Assigned task:
All lines below are to be transcribed exactly.

Data:
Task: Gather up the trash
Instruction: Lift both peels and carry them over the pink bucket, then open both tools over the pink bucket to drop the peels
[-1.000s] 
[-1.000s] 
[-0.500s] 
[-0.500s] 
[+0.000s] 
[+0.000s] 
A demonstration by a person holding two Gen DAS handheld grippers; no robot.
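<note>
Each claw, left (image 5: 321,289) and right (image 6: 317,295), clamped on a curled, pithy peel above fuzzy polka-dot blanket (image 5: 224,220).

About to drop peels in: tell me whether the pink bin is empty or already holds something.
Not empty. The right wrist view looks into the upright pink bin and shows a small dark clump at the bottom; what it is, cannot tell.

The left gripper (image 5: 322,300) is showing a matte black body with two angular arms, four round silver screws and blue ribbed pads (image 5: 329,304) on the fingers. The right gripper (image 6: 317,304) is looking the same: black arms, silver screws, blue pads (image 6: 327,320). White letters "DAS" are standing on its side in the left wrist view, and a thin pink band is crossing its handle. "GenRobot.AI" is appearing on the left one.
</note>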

Worked solution:
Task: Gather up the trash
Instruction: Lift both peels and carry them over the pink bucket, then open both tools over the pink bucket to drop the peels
[-1.000s] 
[-1.000s] 
[-0.500s] 
[-0.500s] 
[+0.000s] 
[+0.000s] 
A demonstration by a person holding two Gen DAS handheld grippers; no robot.
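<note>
Each claw, left (image 5: 321,289) and right (image 6: 317,295), clamped on a curled, pithy peel above fuzzy polka-dot blanket (image 5: 224,220).

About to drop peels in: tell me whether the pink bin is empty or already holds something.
Not empty. The right wrist view looks into the upright pink bin and shows a small dark clump at the bottom; what it is, cannot tell.

The left gripper (image 5: 322,300) is showing a matte black body with two angular arms, four round silver screws and blue ribbed pads (image 5: 329,304) on the fingers. The right gripper (image 6: 317,304) is looking the same: black arms, silver screws, blue pads (image 6: 327,320). White letters "DAS" are standing on its side in the left wrist view, and a thin pink band is crossing its handle. "GenRobot.AI" is appearing on the left one.
</note>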

With this, the answer is done.